- GOAL OF THE EXERCISE: Could you return only the lines that run from the line with "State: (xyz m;" through the final line of the data, exactly as they stand?

- INPUT DATA:
⁂

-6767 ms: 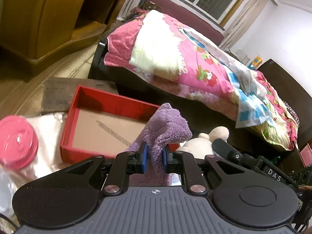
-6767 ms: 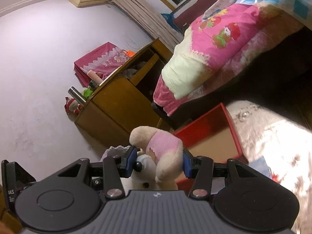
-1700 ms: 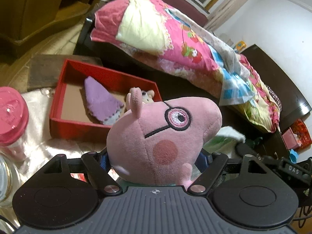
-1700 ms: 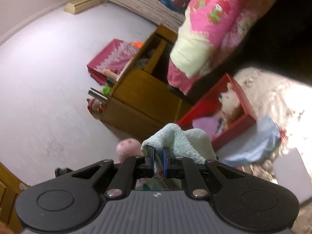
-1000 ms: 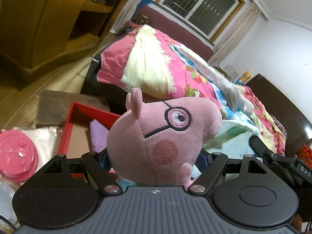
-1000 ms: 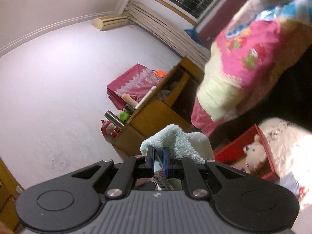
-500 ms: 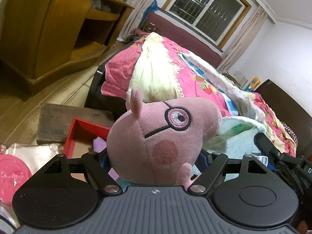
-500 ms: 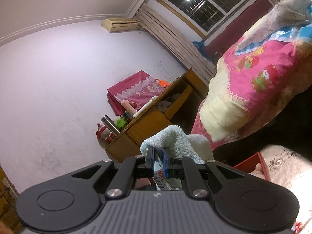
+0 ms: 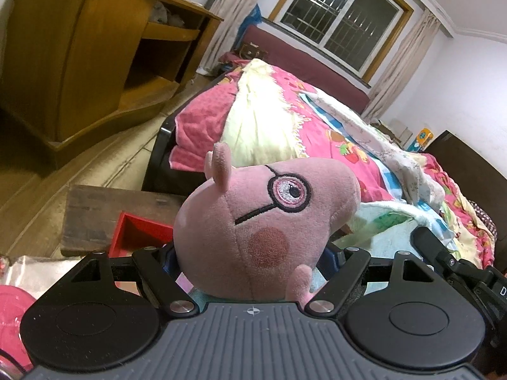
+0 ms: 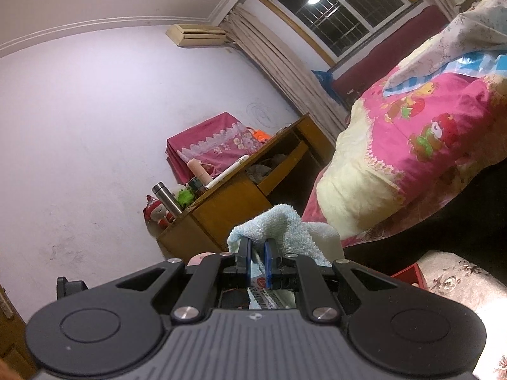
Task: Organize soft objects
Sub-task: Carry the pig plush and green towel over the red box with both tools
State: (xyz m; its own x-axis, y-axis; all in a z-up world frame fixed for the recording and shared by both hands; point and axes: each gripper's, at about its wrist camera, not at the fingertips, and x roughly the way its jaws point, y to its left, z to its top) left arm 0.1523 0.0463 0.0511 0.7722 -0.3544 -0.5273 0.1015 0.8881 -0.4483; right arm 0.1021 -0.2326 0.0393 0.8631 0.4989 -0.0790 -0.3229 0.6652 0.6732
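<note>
My left gripper (image 9: 250, 259) is shut on a pink pig plush (image 9: 263, 218) with round glasses and holds it in the air. The plush hides most of the red box (image 9: 139, 234) behind it. My right gripper (image 10: 256, 258) is shut on a light blue towel (image 10: 279, 228), also lifted; the towel shows in the left wrist view (image 9: 386, 231) at the right. Only a red corner of the box (image 10: 408, 275) shows in the right wrist view.
A bed with a pink quilt (image 9: 317, 120) lies ahead. A wooden cabinet (image 9: 79, 57) stands at the left, with a dark wooden board (image 9: 92, 218) on the floor by the box. A pink-lidded jar (image 9: 12, 316) is at the lower left.
Both grippers have risen and tilted up with their loads. The red box has dropped lower in both views and is now mostly hidden.
</note>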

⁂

- TASK ANSWER:
State: (xyz m; its own x-axis, y-axis; all in a z-up world frame fixed for the recording and shared by both hands; point and axes: each gripper's, at about its wrist camera, not at the fingertips, and x roughly the way its jaws point, y to its left, z to its top) left arm 0.1523 0.0463 0.0511 0.7722 -0.3544 -0.5273 0.1015 0.8881 -0.4483; right arm 0.1021 -0.2326 0.0393 0.8631 0.4989 -0.0790 -0.3229 0.6652 0.6732
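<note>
My left gripper (image 9: 250, 259) is shut on a pink pig plush (image 9: 263, 218) with round glasses and holds it in the air. The plush hides most of the red box (image 9: 139, 234) behind it. My right gripper (image 10: 256, 258) is shut on a light blue towel (image 10: 279, 228), also lifted; the towel shows in the left wrist view (image 9: 386, 231) at the right. Only a red corner of the box (image 10: 408, 275) shows in the right wrist view.
A bed with a pink quilt (image 9: 317, 120) lies ahead. A wooden cabinet (image 9: 79, 57) stands at the left, with a dark wooden board (image 9: 92, 218) on the floor by the box. A pink-lidded jar (image 9: 12, 316) is at the lower left.
Both grippers have risen and tilted up with their loads. The red box has dropped lower in both views and is now mostly hidden.
</note>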

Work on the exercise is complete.